Avoid I and you like the plague!

Instead of saying “I think Dickens implies that…” just say “Dickens implies that …”

Instead of saying “When you really want something, you tend to work hard for it,” write something more powerful. “Desire produces effort.”

Avoid Passive Voice and extra words

This is just a remote, drawn out way of saying something, usually by putting the subject after the verb

For example:

The game was played badly by the team.

Hester is told to wear a scarlet letter … (Who told

Hester? Could just write: Hester wears a scarlet letter…)

Extra words:

Steer clear of phrases like “because of the fact that” and “being as she is” that unnecessarily wordy. Either of these phrases could be replaced with because.

The more powerful writing often uses the fewest words.

SAT essay development

Today’s assignment:

Using the essay development from yesterday, write an essay. Individually. Watch your word count!

Use historical and literary examples, not personal experience.

History = past events and/or current events

Literature = novels, mythology, Bible, nonfiction, etc.

What to do now? WRITE the essay

You will type today just for ease of word count.

You will write the complete essay. DOUBLESPACED.

Use one of the plans from yesterday: your thesis statement (complete sentence), your web or other plan for body ideas with SPECIFIC details for development, including the 2 or 3 specific examples for body paragraph development, taken from history and/or literature.

Watch your time! You have as much as you need, but keep in mind that you will have 25 mins on test day.

Print out your work and turn it in.
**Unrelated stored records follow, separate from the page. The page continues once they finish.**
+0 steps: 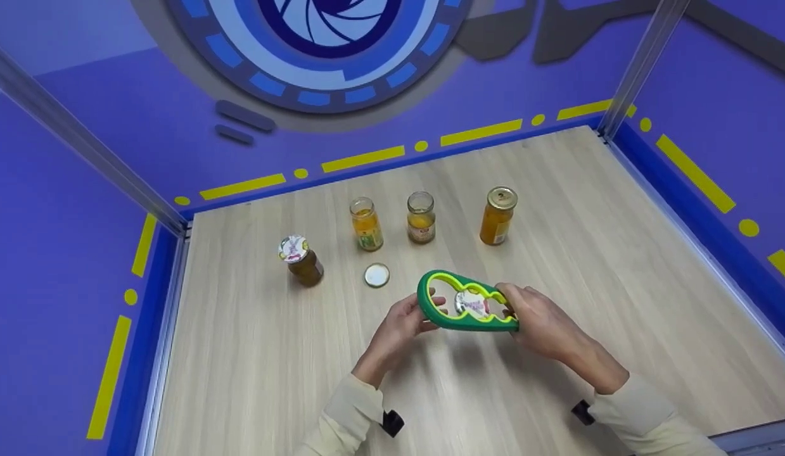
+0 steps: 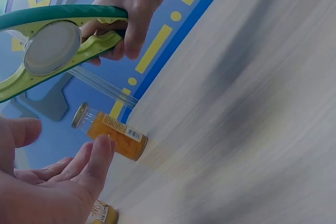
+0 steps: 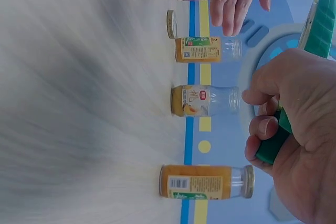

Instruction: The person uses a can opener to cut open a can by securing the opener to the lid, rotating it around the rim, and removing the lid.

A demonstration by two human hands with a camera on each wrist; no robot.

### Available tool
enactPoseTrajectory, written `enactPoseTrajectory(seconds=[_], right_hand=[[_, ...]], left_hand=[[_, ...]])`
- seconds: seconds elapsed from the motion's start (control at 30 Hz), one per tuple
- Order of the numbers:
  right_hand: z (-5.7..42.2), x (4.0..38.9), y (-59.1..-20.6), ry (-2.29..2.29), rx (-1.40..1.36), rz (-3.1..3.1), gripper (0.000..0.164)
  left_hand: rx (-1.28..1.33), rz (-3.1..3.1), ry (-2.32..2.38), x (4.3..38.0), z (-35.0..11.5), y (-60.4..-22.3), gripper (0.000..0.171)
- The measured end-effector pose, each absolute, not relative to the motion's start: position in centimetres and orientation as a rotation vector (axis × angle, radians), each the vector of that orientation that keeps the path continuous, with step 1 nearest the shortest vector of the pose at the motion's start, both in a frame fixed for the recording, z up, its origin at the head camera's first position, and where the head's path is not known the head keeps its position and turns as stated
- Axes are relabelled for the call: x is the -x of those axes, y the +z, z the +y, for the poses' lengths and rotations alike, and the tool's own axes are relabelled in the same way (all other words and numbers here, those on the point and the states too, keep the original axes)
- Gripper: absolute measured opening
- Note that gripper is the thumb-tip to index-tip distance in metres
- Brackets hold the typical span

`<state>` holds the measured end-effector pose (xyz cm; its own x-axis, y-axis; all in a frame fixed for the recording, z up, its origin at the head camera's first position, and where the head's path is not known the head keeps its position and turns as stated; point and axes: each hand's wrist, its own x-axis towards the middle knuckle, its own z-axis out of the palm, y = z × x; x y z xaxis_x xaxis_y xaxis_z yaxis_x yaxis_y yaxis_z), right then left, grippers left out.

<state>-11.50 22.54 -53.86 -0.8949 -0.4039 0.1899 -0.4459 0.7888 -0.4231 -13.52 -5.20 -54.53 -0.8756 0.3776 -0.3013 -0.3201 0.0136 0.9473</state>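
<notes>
My right hand [image 1: 547, 322] grips the narrow end of a green and yellow jar opener [image 1: 467, 325] above the table. A printed jar lid [image 1: 472, 304] sits within the opener's scalloped opening; its pale underside [image 2: 52, 48] shows in the left wrist view. Close to the opener's wide ring, my left hand [image 1: 398, 326] has its fingers extended and holds nothing. Two uncapped jars with orange contents, a left one [image 1: 367, 229] and a right one [image 1: 421, 221], stand beyond the hands. A loose lid [image 1: 377, 275] lies on the table with its pale side up.
A dark-filled jar with a printed lid [image 1: 294, 249] stands at the left. On the right is an orange-filled jar with a gold lid [image 1: 498, 218]. Blue-purple panels [image 1: 341, 136] border the wooden table [image 1: 253, 354] at the back and both sides.
</notes>
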Motion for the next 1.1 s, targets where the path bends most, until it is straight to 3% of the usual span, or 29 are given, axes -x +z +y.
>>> enactPoseTrajectory(seconds=[0.27, 0.7, 1.1], right_hand=[[22.0, 11.3, -53.7, 0.690, -0.729, -2.929, 0.069], [21.4, 10.9, -53.9, 0.697, -0.809, -2.953, 0.073], [20.9, 10.9, -54.6, 0.675, -0.952, -2.882, 0.067]], left_hand=[[0.009, 1.536, 2.075, 12.5, -5.2, -54.8, 0.048], [-0.091, 1.327, 2.186, 10.9, -5.3, -55.8, 0.059], [-0.125, 1.179, 2.199, 10.0, -5.4, -56.1, 0.055]])
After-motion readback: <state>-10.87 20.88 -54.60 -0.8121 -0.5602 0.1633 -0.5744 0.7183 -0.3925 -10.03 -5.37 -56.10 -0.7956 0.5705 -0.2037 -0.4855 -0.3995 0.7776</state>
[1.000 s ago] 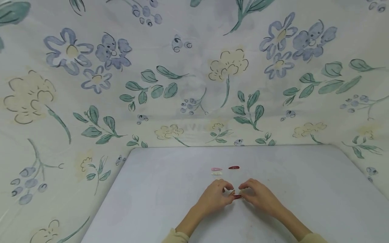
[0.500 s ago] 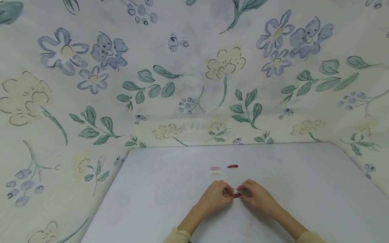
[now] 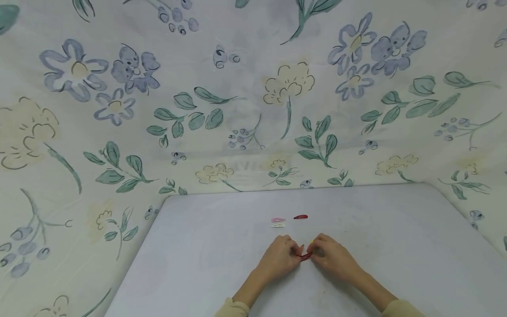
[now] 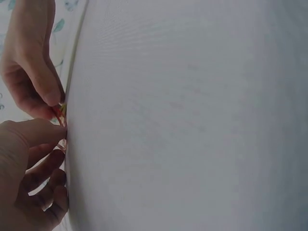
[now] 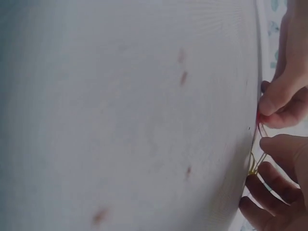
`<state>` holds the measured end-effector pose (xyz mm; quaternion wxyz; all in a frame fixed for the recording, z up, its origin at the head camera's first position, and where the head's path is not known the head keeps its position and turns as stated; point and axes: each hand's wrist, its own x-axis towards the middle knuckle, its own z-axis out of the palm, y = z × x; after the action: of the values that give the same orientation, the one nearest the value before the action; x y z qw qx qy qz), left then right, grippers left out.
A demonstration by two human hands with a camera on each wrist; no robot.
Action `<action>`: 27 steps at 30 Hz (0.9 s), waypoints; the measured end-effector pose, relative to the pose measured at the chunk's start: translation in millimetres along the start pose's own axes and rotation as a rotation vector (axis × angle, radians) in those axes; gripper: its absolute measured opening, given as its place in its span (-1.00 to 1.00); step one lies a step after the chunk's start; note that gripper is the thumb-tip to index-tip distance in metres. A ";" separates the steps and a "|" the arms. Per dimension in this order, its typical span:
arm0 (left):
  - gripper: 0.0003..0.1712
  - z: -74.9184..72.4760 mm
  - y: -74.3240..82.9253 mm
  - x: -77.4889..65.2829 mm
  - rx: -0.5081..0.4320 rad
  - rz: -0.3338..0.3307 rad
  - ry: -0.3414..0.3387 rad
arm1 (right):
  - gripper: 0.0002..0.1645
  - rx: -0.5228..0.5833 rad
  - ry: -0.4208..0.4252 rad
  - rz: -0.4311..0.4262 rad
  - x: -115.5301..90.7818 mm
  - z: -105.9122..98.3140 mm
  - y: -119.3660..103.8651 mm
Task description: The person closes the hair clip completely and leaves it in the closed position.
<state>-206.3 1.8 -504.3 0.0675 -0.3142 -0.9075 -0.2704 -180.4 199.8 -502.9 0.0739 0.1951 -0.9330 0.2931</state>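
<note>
Between my hands is a red snap hair clip (image 3: 306,256), slanting up to the right in the head view. My left hand (image 3: 278,260) pinches its left end with thumb and fingers. At the other end, my right hand (image 3: 334,256) pinches it too, and the two sets of fingertips nearly meet. A small orange piece (image 3: 302,248) sticks up by the left fingertips. In the right wrist view, a yellow clip-like loop (image 5: 252,166) shows at the right fingers. The fingers hide much of these small pieces.
Beyond the hands, a pink hair clip (image 3: 278,219), a white hair clip (image 3: 278,225) and another red hair clip (image 3: 300,216) lie on the white table (image 3: 214,237). A flower-patterned cloth (image 3: 245,167) rises behind the table's back edge.
The hands have drawn slightly closer together. The red hair clip between them has gone from nearly level to slanted, right end up. The clips on the table stay in place while the head view shifts slightly.
</note>
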 end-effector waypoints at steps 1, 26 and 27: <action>-0.93 0.3 -0.1 -0.2 -0.005 -0.003 -0.001 | -0.79 -0.008 -0.002 0.001 0.1 -0.1 -0.2; -0.92 -0.1 -0.3 -2.7 -0.026 -0.030 -0.018 | -0.83 -0.035 -0.013 0.035 0.5 2.9 -5.5; -0.93 0.2 -0.7 -2.3 -0.027 -0.034 -0.021 | -0.82 -0.037 -0.021 0.047 1.0 3.0 -6.1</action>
<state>-204.9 0.2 -505.5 0.0493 -0.3022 -0.9097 -0.2804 -179.0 193.1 -502.0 0.0608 0.1748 -0.9433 0.2757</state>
Staple yesterday’s work to today’s essay.

When this is done, please complete the exercise on the next slide.

Vocab assignment with journal words

1. Use 10 words from your green journal vocabulary handout to write

10 sentences (NO linking verbs, NO simple sentences).

** Use words that you have not used in other exercises and/or words that you are still learning.

2. You may work with ONE partner if you want.

3. Underline the vocab word.

Tomorrow: FULL practice test. Be ready! We are building momentum for the real test!